* **DIRECTIONS**:
When the line containing "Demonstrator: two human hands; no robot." appears in the entries below, begin printing there and stop after the line containing "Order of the"; print each of those lines exactly and no other line.

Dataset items
-*-

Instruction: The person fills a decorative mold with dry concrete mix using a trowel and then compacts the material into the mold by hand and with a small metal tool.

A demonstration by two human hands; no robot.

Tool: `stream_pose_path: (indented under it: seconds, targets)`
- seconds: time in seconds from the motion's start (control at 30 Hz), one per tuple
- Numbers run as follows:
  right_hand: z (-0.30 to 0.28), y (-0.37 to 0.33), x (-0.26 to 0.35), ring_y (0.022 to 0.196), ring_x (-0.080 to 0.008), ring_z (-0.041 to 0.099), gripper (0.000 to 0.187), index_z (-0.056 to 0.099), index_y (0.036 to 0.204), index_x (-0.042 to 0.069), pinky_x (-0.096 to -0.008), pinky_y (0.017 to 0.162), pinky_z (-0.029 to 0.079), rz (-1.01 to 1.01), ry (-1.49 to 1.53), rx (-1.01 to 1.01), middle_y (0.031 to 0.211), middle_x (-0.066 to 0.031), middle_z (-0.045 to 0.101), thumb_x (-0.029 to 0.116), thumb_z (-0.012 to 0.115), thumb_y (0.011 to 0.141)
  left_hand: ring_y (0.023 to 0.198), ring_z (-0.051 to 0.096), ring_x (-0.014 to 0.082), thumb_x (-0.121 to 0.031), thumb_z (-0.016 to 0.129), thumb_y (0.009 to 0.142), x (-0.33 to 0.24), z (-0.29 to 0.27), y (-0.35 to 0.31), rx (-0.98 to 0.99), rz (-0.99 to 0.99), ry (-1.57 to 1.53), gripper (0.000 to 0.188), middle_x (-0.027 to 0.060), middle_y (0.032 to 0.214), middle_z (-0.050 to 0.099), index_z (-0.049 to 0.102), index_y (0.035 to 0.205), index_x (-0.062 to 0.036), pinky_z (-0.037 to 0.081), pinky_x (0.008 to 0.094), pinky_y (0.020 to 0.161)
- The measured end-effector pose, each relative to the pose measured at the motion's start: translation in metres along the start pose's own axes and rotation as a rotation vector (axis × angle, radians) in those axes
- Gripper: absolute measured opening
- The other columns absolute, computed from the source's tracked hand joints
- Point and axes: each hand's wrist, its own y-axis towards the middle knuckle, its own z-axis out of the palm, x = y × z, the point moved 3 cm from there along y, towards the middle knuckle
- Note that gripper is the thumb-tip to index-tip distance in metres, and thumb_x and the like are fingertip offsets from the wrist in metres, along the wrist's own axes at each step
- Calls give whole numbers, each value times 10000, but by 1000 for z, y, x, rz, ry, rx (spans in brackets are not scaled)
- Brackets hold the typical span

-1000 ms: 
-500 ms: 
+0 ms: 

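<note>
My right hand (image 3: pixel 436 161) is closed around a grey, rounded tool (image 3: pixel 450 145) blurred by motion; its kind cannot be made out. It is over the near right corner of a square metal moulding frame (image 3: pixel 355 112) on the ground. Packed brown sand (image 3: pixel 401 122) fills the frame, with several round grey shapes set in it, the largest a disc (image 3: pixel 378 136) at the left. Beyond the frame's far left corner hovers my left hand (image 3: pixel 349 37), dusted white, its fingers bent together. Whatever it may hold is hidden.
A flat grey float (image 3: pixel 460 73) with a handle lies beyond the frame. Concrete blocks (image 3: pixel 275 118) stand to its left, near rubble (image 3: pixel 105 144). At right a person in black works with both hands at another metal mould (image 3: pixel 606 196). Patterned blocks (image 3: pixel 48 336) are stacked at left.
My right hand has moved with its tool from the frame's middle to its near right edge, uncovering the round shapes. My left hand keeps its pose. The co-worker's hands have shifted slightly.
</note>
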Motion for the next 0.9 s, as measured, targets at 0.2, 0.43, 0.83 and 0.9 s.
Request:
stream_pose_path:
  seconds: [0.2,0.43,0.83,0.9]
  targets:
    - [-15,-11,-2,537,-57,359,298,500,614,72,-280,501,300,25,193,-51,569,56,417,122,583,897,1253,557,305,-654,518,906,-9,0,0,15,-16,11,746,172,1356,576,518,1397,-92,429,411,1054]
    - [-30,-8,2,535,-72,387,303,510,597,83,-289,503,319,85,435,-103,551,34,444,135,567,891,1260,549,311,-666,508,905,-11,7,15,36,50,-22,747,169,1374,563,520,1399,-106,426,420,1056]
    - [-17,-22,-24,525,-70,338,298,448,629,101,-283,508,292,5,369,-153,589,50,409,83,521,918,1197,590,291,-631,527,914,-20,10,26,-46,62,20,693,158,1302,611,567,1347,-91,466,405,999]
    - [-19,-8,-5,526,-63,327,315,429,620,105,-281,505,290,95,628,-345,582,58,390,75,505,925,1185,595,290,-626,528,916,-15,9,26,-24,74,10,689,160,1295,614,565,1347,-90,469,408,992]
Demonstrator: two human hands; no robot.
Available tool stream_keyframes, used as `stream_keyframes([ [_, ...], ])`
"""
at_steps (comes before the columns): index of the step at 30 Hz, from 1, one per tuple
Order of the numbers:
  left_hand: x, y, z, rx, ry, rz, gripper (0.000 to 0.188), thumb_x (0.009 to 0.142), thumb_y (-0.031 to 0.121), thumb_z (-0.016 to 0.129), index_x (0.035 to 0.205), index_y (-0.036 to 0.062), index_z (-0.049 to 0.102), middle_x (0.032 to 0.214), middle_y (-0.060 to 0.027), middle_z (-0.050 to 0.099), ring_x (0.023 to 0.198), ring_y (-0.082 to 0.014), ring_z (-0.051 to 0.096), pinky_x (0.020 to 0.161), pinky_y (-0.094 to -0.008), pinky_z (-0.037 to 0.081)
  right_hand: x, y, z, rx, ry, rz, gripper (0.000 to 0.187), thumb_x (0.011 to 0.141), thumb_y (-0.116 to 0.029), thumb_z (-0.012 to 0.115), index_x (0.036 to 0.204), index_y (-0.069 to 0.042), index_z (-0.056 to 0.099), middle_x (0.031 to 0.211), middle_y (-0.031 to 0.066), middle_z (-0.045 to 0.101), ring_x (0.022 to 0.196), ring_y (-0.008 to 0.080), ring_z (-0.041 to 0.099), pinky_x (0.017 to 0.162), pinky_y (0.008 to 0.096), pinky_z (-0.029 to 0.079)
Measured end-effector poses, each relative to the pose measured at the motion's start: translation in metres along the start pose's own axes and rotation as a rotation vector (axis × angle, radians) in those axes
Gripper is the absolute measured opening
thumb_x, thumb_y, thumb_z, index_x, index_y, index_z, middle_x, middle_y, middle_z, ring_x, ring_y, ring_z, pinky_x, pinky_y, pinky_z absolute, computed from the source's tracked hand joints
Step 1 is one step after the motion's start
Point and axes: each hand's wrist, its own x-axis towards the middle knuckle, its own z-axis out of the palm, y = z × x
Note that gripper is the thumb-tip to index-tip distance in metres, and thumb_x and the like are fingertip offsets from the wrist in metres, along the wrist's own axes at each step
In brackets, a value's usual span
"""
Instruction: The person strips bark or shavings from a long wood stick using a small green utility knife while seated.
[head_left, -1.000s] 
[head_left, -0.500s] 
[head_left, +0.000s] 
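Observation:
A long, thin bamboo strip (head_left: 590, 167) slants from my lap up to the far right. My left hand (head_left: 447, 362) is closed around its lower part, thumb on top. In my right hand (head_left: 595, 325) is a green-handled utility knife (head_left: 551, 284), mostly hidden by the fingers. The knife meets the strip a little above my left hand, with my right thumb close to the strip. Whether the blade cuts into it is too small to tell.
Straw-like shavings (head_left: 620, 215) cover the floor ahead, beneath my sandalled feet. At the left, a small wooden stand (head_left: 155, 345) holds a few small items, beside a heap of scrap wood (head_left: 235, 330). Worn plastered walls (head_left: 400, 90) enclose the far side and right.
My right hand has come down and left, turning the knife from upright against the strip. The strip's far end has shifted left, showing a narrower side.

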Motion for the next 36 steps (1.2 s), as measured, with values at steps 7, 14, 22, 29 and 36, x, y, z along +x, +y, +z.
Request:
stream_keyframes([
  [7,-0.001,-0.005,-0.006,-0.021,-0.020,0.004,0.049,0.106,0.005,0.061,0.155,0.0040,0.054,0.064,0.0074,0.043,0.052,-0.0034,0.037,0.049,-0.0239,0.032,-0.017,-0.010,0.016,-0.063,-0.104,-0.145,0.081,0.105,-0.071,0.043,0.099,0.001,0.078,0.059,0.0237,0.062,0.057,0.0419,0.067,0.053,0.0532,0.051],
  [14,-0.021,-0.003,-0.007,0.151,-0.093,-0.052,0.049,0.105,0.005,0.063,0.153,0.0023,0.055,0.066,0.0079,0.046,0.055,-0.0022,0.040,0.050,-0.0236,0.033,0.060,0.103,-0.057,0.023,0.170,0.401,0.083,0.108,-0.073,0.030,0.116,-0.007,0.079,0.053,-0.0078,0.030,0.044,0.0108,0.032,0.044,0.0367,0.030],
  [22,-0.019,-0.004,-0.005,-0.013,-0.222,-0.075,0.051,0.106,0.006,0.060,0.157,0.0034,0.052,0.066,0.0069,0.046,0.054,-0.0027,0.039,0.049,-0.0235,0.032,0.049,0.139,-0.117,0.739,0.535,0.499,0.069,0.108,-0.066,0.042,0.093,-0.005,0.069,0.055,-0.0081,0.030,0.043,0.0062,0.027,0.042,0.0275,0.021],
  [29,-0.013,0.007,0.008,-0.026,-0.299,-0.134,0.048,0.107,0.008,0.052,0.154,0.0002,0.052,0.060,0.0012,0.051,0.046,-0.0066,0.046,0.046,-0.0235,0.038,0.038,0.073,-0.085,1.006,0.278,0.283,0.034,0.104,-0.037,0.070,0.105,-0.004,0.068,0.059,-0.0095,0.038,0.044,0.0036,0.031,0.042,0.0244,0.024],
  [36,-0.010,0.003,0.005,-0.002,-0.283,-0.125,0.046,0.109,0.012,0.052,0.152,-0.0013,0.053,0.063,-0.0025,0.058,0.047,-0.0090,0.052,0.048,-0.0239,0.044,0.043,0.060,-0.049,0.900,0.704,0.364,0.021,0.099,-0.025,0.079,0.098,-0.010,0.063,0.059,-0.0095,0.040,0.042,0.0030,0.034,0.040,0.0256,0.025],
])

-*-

* **EXERCISE SOLUTION**:
Demonstrator: two human hands; no robot.
Available tool stream_keyframes, used as `stream_keyframes([ [_, ...], ])`
"""
at_steps (comes before the columns): index of the step at 30 Hz, from 1, one per tuple
Order of the numbers:

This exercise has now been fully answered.